→ **WHAT THE TASK REQUIRES**
Please output the listing that follows exactly, but keep all images out.

→ **THE DATA**
-=-=-
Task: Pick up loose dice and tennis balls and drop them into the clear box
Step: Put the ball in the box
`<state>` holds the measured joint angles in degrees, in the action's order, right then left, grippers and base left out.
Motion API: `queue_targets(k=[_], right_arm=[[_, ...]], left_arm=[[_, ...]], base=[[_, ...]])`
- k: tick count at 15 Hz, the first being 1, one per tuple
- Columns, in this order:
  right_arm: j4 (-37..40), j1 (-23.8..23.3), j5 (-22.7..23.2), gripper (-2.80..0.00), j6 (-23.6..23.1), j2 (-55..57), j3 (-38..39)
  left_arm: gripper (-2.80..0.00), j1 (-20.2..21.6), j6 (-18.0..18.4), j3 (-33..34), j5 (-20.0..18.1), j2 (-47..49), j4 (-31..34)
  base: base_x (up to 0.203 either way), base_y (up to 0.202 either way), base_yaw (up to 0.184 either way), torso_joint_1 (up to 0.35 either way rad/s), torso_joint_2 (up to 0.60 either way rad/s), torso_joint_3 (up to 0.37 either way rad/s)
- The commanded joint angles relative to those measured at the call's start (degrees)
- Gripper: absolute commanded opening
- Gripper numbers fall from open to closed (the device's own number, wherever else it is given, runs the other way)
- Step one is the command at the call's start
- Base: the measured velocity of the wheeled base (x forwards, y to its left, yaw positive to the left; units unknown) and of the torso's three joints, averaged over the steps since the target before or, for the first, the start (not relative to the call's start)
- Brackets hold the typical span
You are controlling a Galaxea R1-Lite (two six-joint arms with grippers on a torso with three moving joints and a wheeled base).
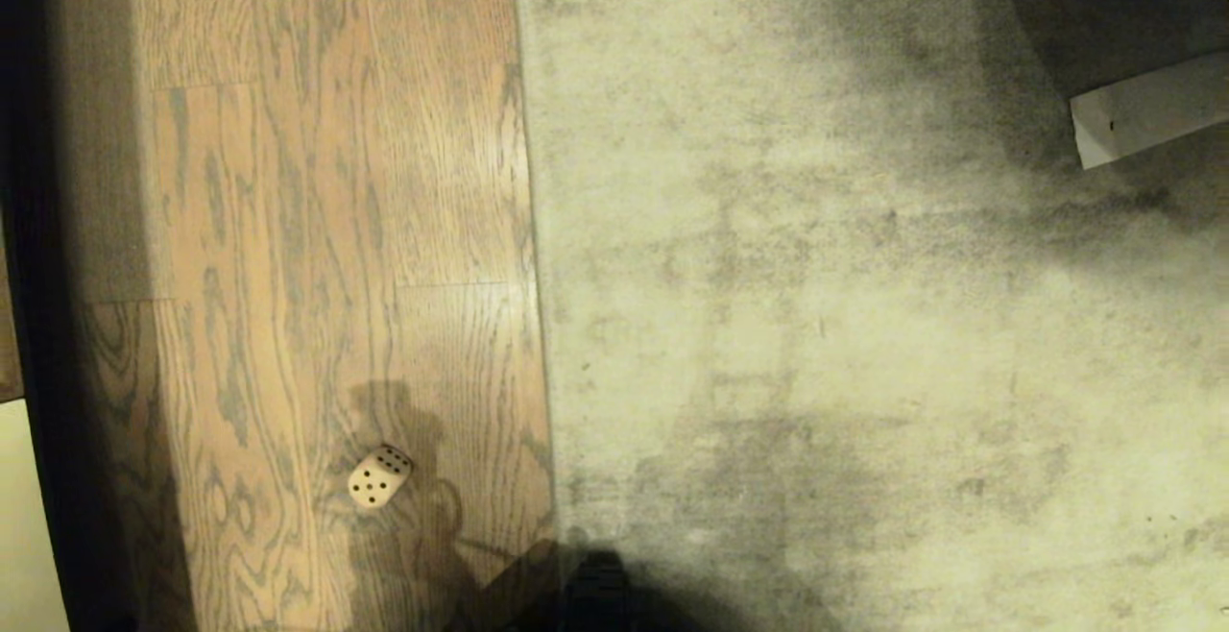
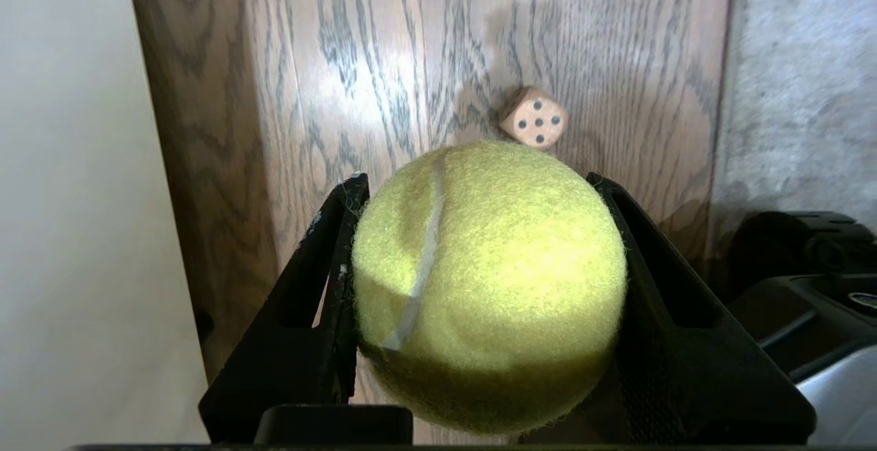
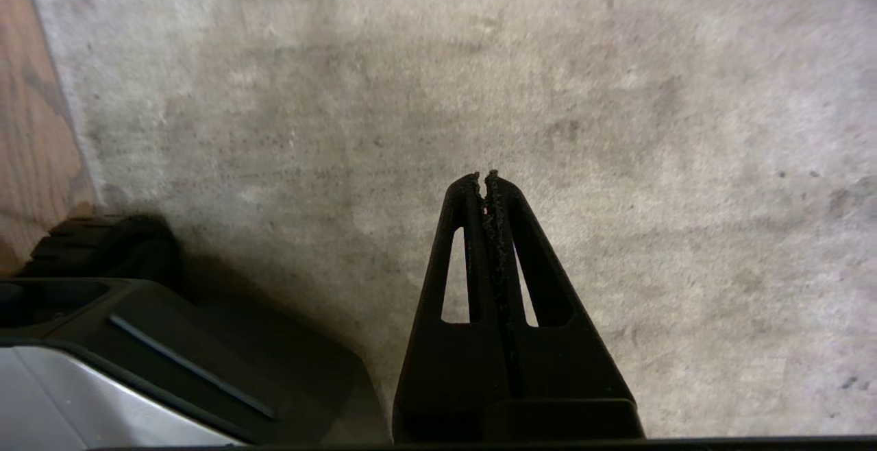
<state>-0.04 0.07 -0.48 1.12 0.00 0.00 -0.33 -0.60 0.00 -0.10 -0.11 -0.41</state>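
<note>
On the wood-plank floor, close to the edge of the grey carpet, one tan die lay loose, with a five-pip face showing in the left wrist view. Left gripper was clamped on a tennis ball, its black fingers pressed to either side, the ball raised clear of the floor with the die just beyond it. Right gripper hung over bare carpet, jaws pressed together, empty. A white strip lay on the carpet far right.
</note>
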Motion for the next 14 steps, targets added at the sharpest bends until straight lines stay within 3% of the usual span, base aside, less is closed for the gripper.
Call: queue_targets(k=[1,14], right_arm=[[-0.1,0.0,0.0,-2.80,0.0,0.0,0.1],[0.0,0.0,-0.1,-2.80,0.2,0.0,0.1]], left_arm=[[-2.80,0.0,0.0,0.1,0.0,0.1,0.0],[-2.80,0.0,-0.1,0.1,0.0,0.1,0.0]], base=[[0.000,0.000,0.000,0.002,0.00,0.201],[0.000,0.000,0.000,0.002,0.00,0.201]])
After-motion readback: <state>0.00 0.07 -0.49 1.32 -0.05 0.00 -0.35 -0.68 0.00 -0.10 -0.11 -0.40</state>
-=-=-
→ **RESULT**
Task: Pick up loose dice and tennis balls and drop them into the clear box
Step: Put the ball in the box
`<state>` holds the measured joint angles in degrees, in the action's order, right then left, grippers and base left out.
Motion API: `queue_targets(k=[_], right_arm=[[_, ...]], left_arm=[[_, ...]], base=[[_, ...]])`
- k: tick count at 15 Hz, the first being 1, one per tuple
- Columns, in this order:
  right_arm: j4 (-37..40), j1 (-23.8..23.3), j5 (-22.7..23.2), gripper (-2.80..0.00), j6 (-23.6..23.1), j2 (-55..57), j3 (-38..39)
  left_arm: gripper (-2.80..0.00), j1 (-20.2..21.6), j6 (-18.0..18.4), j3 (-33..34), j5 (-20.0..18.1), j2 (-47..49), j4 (-31..34)
  base: base_x (up to 0.203 either way), base_y (up to 0.202 either way), base_yaw (up to 0.184 either way), torso_joint_1 (up to 0.35 either way rad/s), torso_joint_2 (up to 0.60 either way rad/s), torso_joint_3 (up to 0.37 either way rad/s)
- The commanded joint angles relative to those measured at the call's start (degrees)
- Gripper: absolute commanded opening
- Gripper numbers fall from open to closed (the device's own number, wherever else it is given, runs the other way)
- Step one is the command at the call's start
- Base: the measured velocity of the wheeled base (x forwards, y to its left, yaw positive to the left; units unknown) and of the torso's three joints, averaged over the steps since the target before or, for the first, the start (not relative to the call's start)
- Brackets hold the typical span
You are controlling a Galaxea R1-Lite (two six-joint arms with grippers on a torso with three moving joints and a wheeled base).
<state>-0.04 0.07 -0.48 1.12 0.00 0.00 -0.33 -0.60 0.00 -0.10 -0.11 -0.41</state>
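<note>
On the wood-plank floor, close to the edge of the grey carpet, one tan die lay loose, with a five-pip face showing in the left wrist view. Left gripper was clamped on a tennis ball, its black fingers pressed to either side, the ball raised clear of the floor with the die just beyond it. Right gripper hung over bare carpet, jaws pressed together, empty. A white strip lay on the carpet far right.
</note>
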Motion for the next 14 steps, targets added at the sharpest bends until straight lines stay within 3% of the usual span, base aside, less is closed for the gripper.
Call: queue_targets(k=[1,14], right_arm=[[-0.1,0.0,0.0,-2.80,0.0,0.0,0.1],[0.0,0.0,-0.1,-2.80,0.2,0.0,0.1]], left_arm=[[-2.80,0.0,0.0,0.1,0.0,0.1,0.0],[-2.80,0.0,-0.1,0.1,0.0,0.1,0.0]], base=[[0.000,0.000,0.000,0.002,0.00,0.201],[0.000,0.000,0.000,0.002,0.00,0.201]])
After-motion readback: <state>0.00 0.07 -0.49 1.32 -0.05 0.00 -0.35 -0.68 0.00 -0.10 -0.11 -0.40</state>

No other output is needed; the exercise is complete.